* Data extract *

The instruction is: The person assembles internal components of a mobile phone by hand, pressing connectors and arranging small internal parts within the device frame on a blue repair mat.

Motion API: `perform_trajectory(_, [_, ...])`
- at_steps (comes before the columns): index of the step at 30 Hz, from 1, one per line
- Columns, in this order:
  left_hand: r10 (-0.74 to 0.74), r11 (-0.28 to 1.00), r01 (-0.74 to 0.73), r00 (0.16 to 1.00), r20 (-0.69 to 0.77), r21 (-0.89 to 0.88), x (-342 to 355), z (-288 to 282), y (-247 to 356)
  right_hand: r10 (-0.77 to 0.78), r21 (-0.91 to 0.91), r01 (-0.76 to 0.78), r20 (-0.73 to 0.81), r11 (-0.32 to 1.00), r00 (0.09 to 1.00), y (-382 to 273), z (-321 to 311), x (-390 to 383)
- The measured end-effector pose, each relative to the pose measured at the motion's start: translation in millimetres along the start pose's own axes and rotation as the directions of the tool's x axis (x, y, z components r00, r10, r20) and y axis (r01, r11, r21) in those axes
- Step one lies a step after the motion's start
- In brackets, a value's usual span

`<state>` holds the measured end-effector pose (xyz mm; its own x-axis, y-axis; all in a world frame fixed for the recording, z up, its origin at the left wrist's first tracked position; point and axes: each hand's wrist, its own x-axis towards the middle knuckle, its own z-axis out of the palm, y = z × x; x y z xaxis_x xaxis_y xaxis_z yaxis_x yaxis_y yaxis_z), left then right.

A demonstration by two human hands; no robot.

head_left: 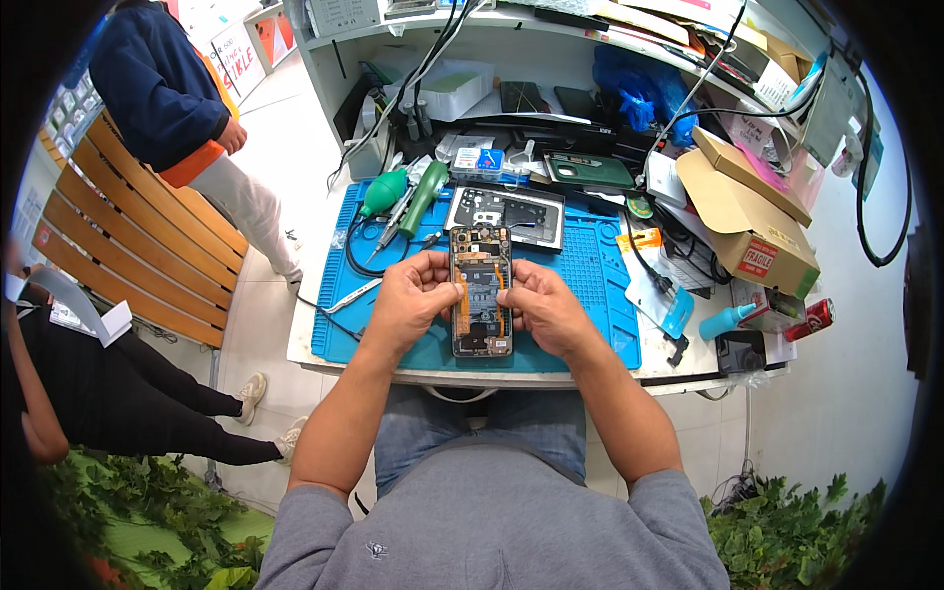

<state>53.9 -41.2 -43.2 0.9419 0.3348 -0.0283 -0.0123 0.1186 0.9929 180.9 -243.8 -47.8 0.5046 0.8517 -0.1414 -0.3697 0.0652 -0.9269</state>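
An opened smartphone (480,295), its back off and its battery and orange flex cables showing, is held upright in the picture over a blue repair mat (413,344). My left hand (418,295) grips its left edge, thumb on the inner parts. On the opposite edge, my right hand (546,303) holds it the same way, fingers curled behind. Just beyond lies a detached phone back cover or frame (531,218), dark inside with a pale rim. To its left are a green-handled tool (425,197), a green air blower (383,192) and a pair of tweezers (356,293).
Cardboard boxes (757,211), cables and a light-blue bottle (726,322) crowd the right side, with a red can (811,321) at the edge. A shelf (511,29) spans the back. Two people are at the left, one standing by a slatted wooden bench (138,226).
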Motion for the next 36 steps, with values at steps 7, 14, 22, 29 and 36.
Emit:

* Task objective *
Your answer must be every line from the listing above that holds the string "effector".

* Response to the task *
- The measured end-effector pose, each relative to the pose measured at the motion's start: translation in millimetres along the start pose's own axes and rotation as the directions of the tool's x axis (x, y, z components r00, r10, r20) and y axis (r01, r11, r21) in those axes
`<state>` holds the measured end-effector pose (xyz mm; its own x-axis, y-axis; all in a world frame fixed for the recording, z up, its origin at the left wrist's first tracked position; point and axes: each hand's wrist, its own x-axis towards the middle knuckle, its own z-axis out of the palm, y = z × x; x y z xaxis_x xaxis_y xaxis_z yaxis_x yaxis_y yaxis_z), left then right.

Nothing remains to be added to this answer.